- **EXERCISE AIM**: Starting at the first line of the data below, repeat each line word for word up to and including the line with "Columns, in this".

** Opening DATA EXTRACTS block **

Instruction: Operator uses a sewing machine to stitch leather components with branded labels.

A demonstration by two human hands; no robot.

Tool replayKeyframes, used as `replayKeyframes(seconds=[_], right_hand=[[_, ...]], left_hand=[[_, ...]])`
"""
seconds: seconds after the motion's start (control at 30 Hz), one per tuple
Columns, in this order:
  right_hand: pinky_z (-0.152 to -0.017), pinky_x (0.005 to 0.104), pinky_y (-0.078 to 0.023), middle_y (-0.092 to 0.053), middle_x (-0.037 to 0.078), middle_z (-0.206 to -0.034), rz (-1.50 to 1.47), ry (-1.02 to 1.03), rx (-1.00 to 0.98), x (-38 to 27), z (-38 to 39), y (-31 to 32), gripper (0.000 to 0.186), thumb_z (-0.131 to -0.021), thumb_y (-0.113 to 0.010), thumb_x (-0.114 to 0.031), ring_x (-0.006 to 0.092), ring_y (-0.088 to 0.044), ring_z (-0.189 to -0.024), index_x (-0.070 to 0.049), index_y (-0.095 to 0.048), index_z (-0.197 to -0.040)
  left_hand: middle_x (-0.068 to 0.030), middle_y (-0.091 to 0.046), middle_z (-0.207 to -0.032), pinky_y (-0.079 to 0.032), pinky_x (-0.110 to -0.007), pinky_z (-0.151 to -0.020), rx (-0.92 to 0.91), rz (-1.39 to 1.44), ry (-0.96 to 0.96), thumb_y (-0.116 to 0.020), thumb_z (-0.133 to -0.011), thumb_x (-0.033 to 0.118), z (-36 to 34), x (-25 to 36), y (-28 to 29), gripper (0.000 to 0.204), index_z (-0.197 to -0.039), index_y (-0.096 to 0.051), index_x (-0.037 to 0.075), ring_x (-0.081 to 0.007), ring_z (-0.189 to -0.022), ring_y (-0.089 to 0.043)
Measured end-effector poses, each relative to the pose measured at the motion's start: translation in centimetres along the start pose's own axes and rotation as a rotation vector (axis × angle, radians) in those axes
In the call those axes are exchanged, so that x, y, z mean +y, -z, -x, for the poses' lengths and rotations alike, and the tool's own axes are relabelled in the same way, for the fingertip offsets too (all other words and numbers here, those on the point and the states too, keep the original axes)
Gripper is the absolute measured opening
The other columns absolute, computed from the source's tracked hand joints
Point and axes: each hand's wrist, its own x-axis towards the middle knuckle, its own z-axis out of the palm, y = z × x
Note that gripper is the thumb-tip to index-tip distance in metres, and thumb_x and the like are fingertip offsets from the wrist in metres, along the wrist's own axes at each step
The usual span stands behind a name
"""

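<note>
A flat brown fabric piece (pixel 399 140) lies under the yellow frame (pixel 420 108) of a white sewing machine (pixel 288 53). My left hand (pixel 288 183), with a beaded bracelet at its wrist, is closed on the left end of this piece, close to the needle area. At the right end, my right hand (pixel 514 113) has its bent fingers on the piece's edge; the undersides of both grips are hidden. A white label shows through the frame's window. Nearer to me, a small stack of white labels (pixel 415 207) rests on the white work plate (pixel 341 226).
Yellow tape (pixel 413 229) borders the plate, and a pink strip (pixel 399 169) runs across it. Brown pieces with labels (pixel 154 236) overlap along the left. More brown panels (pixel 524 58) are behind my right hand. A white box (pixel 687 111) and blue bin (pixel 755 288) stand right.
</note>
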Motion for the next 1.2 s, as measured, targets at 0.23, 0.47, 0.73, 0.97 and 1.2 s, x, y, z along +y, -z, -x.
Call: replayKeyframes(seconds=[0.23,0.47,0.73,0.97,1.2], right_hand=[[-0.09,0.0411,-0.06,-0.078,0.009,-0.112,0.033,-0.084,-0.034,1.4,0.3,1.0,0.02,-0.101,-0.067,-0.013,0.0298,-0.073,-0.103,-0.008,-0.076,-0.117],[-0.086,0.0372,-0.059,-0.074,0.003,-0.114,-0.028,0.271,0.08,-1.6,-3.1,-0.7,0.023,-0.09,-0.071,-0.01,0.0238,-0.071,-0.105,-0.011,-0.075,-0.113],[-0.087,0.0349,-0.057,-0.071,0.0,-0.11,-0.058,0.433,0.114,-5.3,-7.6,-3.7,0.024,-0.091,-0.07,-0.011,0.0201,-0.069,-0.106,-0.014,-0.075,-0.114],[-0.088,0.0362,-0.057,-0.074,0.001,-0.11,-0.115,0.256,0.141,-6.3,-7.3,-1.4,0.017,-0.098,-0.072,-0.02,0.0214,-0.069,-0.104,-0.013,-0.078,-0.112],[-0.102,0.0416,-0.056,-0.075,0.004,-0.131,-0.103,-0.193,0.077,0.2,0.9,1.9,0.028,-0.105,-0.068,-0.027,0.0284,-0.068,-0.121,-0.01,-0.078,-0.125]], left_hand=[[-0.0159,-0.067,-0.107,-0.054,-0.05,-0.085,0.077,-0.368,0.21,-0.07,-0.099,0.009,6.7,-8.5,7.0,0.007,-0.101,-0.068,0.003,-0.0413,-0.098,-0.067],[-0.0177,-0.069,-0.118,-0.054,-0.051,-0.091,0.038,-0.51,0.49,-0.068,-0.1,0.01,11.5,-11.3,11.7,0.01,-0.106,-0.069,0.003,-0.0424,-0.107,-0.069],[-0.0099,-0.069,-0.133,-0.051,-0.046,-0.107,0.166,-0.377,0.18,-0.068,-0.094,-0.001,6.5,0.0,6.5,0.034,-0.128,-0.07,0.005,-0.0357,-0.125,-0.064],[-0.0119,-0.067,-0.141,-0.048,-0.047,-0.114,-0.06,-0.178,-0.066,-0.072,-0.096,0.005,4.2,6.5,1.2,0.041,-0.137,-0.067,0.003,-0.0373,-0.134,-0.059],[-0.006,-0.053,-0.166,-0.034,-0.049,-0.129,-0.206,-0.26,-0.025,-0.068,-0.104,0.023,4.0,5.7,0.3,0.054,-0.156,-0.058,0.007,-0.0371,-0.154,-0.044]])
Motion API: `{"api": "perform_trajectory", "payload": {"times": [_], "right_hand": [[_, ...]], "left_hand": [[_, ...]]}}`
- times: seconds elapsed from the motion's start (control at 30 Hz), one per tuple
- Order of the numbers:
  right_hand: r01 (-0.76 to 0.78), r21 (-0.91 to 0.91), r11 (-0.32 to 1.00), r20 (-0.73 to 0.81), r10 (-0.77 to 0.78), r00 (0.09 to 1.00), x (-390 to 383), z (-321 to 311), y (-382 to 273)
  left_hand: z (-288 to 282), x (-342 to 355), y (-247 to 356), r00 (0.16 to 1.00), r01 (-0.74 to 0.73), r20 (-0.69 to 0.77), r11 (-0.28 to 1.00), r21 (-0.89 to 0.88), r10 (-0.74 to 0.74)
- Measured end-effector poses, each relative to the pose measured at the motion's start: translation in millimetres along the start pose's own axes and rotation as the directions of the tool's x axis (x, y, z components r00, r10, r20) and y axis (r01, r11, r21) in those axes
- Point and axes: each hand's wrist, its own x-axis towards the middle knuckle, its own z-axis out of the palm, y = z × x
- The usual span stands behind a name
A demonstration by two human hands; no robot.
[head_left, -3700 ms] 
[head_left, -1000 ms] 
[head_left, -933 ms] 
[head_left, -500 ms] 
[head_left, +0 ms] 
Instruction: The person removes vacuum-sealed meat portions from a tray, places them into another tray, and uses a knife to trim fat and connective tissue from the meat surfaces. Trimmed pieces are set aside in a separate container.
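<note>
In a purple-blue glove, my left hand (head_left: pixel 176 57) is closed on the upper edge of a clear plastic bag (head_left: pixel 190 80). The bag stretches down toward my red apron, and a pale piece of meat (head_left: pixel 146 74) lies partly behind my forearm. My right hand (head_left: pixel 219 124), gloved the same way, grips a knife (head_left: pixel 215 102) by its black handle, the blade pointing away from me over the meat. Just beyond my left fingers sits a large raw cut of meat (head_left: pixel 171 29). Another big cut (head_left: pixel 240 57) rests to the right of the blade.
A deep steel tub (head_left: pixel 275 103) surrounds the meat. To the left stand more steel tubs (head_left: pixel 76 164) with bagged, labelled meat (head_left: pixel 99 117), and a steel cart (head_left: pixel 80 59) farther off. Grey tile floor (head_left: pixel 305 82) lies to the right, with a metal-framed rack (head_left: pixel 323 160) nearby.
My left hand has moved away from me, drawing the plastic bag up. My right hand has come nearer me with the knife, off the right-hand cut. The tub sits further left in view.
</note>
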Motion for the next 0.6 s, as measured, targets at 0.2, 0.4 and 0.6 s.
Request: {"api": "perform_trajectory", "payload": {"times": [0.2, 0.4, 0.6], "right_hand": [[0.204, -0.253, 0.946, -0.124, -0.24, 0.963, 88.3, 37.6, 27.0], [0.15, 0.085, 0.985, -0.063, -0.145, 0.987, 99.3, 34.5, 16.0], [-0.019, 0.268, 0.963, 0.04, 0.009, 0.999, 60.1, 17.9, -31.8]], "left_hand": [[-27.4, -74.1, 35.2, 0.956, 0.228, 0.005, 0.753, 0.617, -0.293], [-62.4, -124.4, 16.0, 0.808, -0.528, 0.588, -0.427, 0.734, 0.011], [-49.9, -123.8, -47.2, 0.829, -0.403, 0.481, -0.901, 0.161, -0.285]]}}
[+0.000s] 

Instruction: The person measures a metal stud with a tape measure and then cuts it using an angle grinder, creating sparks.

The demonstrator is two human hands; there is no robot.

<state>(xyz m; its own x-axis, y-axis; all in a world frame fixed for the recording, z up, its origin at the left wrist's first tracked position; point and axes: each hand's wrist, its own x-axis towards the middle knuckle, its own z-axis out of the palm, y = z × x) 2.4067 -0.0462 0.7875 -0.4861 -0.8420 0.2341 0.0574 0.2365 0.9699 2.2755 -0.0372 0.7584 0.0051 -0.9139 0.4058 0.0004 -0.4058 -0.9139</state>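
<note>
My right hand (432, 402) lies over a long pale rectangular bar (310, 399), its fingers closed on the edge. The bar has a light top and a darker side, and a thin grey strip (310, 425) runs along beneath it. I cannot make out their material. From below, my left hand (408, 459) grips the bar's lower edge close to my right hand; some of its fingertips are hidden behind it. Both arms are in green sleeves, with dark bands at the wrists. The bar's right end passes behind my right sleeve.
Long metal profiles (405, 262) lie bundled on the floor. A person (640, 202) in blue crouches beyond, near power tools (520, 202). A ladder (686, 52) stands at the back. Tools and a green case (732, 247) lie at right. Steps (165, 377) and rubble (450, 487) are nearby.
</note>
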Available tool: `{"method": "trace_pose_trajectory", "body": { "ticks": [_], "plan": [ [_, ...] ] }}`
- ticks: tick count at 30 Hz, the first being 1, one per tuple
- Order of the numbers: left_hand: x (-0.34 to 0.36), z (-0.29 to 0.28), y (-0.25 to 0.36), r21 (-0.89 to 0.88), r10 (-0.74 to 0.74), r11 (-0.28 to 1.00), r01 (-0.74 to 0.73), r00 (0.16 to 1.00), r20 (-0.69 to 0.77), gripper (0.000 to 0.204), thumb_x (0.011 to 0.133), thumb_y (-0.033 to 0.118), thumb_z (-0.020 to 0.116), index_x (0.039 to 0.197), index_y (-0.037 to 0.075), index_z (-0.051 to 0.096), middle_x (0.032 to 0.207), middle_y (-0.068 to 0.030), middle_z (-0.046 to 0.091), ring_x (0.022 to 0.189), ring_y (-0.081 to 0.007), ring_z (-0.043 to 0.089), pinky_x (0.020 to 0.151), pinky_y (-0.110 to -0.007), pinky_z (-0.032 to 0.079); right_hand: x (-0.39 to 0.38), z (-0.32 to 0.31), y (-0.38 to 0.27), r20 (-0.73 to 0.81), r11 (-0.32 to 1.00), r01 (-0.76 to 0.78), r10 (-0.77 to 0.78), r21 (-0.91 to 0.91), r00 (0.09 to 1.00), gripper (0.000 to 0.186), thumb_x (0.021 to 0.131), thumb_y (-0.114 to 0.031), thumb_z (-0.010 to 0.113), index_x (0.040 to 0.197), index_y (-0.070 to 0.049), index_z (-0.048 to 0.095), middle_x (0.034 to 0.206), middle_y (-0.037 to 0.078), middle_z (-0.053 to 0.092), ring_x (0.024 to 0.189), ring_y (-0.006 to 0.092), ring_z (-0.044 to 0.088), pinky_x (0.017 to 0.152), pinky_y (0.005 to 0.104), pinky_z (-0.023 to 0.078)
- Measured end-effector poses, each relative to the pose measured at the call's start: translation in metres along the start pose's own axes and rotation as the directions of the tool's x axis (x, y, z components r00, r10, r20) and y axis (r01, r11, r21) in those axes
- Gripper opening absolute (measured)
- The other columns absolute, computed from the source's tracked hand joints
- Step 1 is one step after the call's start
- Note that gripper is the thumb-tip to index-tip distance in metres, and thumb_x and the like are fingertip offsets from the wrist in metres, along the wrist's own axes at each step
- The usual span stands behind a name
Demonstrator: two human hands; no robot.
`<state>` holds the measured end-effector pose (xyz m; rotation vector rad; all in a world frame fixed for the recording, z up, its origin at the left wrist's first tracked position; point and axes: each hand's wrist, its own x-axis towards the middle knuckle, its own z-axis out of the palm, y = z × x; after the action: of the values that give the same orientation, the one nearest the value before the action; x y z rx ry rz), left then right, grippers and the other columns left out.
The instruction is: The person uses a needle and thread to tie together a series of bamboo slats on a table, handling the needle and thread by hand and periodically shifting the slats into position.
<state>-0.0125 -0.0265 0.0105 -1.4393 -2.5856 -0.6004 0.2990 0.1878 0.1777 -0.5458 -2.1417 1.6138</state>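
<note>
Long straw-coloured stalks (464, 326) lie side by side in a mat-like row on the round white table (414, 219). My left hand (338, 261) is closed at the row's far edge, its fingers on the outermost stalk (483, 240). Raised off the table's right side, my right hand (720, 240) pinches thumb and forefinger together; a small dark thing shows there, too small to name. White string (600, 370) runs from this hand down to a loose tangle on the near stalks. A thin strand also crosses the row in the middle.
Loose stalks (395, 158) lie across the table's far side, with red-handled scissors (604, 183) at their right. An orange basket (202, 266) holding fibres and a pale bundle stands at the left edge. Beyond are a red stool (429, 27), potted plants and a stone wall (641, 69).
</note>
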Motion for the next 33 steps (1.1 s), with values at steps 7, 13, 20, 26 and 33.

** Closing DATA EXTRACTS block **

- **SOLUTION**:
Instruction: Operator uses a sewing machine to stitch leather components with branded labels.

A demonstration by two human hands; no robot.

Tool replayKeyframes, used as `replayKeyframes(seconds=[_], right_hand=[[_, ...]], left_hand=[[_, ...]])`
"""
seconds: seconds after the motion's start (control at 30 Hz), one per tuple
Columns, in this order:

With that, the answer is complete.